• [GOAL OF THE EXERCISE] The data below should be restated word for word, with every picture omitted.

━━ DATASET EXTRACT ━━

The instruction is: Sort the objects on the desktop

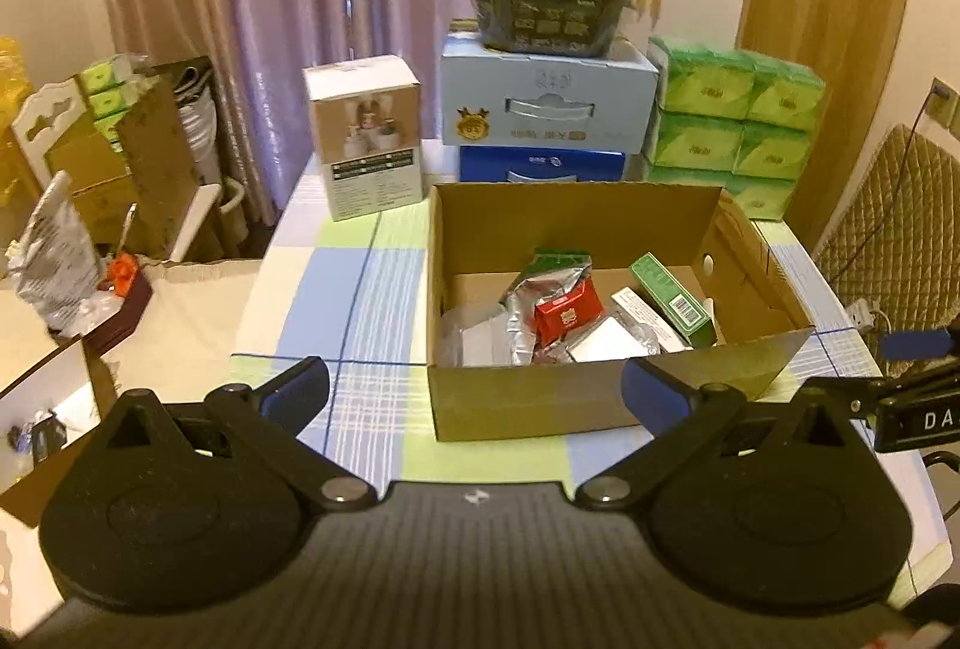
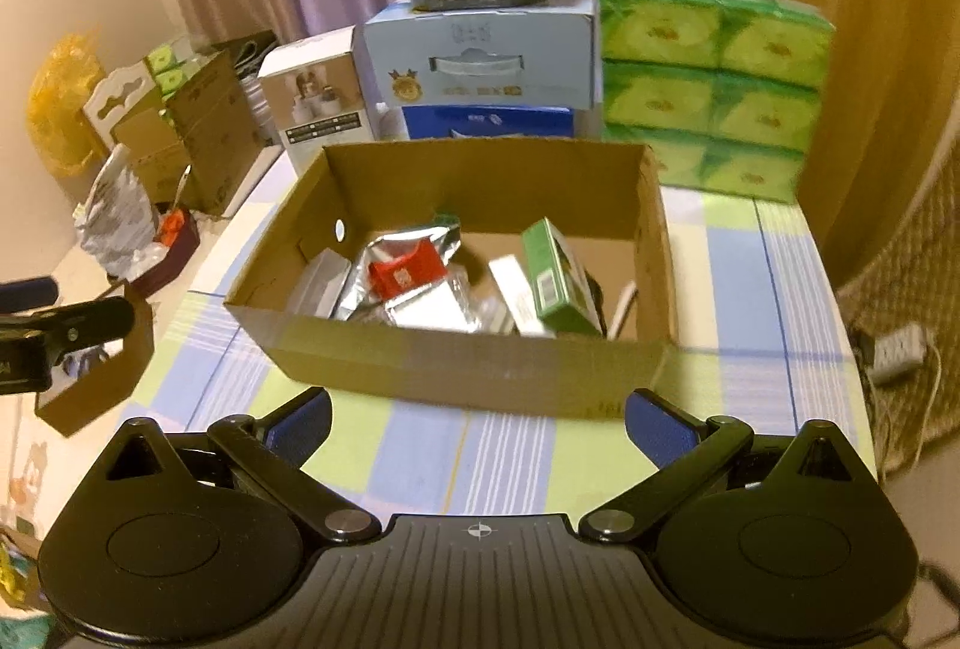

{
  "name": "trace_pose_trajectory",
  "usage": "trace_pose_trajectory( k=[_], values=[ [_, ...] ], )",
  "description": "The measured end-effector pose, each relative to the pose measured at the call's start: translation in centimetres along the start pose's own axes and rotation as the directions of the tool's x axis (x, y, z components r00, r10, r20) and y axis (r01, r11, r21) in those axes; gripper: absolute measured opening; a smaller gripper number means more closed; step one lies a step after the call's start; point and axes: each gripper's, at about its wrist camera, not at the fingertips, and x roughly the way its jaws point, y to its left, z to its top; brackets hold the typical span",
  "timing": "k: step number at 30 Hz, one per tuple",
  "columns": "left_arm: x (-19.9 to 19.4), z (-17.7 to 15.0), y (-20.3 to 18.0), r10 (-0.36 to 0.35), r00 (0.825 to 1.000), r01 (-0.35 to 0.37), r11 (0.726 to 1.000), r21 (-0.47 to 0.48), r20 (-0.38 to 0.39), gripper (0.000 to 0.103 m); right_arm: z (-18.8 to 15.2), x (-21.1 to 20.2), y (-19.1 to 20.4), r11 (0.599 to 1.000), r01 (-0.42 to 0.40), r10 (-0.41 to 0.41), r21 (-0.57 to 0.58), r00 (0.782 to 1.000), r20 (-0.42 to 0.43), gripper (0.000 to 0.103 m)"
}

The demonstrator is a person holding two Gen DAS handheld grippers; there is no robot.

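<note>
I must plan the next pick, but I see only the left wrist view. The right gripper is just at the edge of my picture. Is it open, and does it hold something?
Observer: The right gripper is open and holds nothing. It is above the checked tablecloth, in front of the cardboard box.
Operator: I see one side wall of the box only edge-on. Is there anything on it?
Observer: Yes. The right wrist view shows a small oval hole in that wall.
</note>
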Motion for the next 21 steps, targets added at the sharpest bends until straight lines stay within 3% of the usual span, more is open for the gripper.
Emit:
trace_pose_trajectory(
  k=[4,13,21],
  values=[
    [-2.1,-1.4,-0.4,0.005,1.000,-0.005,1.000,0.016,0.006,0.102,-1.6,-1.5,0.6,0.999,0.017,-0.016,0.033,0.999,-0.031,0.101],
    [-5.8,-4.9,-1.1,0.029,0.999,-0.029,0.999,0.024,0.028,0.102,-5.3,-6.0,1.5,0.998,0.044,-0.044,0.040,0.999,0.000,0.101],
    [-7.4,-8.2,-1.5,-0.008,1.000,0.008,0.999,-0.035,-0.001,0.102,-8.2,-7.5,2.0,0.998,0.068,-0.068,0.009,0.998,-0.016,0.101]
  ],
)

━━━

• [FINAL ANSWER]
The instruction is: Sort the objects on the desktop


{
  "name": "trace_pose_trajectory",
  "usage": "trace_pose_trajectory( k=[_], values=[ [_, ...] ], )",
  "description": "The measured end-effector pose, each relative to the pose measured at the call's start: translation in centimetres along the start pose's own axes and rotation as the directions of the tool's x axis (x, y, z components r00, r10, r20) and y axis (r01, r11, r21) in those axes; gripper: absolute measured opening; a smaller gripper number means more closed; step one lies a step after the call's start; point and axes: each gripper's, at about its wrist camera, not at the fingertips, and x roughly the way its jaws point, y to its left, z to its top; brackets hold the typical span",
  "timing": "k: step number at 30 Hz, one per tuple",
  "columns": "left_arm: x (-19.9 to 19.4), z (-17.7 to 15.0), y (-20.3 to 18.0), r10 (-0.36 to 0.35), r00 (0.825 to 1.000), r01 (-0.35 to 0.37), r11 (0.726 to 1.000), r21 (-0.47 to 0.48), r20 (-0.38 to 0.39), gripper (0.000 to 0.103 m); right_arm: z (-18.8 to 15.2), x (-21.1 to 20.2), y (-19.1 to 20.4), r11 (0.599 to 1.000), r01 (-0.42 to 0.40), r10 (-0.41 to 0.41), r21 (-0.57 to 0.58), r00 (0.782 to 1.000), r20 (-0.42 to 0.43), gripper (0.000 to 0.103 m)"
}

The demonstrator is a person holding two Gen DAS handheld grippers; there is no robot.

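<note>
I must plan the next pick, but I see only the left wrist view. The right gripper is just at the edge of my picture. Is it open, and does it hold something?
Observer: The right gripper is open and holds nothing. It is above the checked tablecloth, in front of the cardboard box.
Operator: I see one side wall of the box only edge-on. Is there anything on it?
Observer: Yes. The right wrist view shows a small oval hole in that wall.
</note>
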Motion for the next 21 steps, targets added at the sharpest bends until straight lines stay within 3% of the usual span, more is open for the gripper.
Emit:
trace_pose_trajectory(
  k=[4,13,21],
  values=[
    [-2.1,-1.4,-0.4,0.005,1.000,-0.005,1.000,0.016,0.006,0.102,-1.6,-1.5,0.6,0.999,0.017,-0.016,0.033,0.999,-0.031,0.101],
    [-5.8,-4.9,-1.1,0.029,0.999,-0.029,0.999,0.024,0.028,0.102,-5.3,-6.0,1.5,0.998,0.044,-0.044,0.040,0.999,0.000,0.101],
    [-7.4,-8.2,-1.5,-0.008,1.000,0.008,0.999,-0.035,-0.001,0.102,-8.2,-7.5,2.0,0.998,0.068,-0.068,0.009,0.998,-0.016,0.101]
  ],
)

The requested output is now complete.